== MATERIAL FOR THIS TASK ==
+ + + + +

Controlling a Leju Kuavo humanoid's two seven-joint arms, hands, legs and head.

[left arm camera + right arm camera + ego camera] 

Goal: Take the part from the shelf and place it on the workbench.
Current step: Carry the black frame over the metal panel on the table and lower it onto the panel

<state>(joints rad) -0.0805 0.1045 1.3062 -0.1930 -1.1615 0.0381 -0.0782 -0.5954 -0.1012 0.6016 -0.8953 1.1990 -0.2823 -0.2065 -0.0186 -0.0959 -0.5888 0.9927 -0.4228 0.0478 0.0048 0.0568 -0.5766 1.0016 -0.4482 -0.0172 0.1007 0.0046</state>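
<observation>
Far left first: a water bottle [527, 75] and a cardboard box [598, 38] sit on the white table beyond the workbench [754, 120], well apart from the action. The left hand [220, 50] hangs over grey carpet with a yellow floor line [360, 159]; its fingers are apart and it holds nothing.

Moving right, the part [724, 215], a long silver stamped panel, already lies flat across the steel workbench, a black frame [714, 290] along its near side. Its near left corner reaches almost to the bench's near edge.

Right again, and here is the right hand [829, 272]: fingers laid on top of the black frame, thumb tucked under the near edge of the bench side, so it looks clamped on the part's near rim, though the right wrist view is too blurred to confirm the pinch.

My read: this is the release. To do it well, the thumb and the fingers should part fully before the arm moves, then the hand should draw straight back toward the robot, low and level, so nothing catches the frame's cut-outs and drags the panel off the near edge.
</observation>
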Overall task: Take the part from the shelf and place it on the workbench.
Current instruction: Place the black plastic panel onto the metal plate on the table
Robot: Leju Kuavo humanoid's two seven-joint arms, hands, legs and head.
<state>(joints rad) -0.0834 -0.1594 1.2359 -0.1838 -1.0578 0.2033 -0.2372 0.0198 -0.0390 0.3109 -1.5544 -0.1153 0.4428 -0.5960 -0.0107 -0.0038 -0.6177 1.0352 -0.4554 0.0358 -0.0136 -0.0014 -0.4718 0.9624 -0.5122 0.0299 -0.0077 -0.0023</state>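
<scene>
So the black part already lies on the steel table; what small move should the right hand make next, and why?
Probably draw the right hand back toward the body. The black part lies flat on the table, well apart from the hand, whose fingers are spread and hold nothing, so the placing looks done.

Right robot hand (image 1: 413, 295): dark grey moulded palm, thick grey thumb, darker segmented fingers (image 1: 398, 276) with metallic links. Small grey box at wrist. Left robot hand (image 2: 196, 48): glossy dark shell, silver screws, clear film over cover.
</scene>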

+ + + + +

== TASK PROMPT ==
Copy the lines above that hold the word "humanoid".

== ANSWER TO THIS PROBLEM ==
Controlling a Leju Kuavo humanoid's two seven-joint arms, hands, legs and head.
Robot: Leju Kuavo humanoid's two seven-joint arms, hands, legs and head.

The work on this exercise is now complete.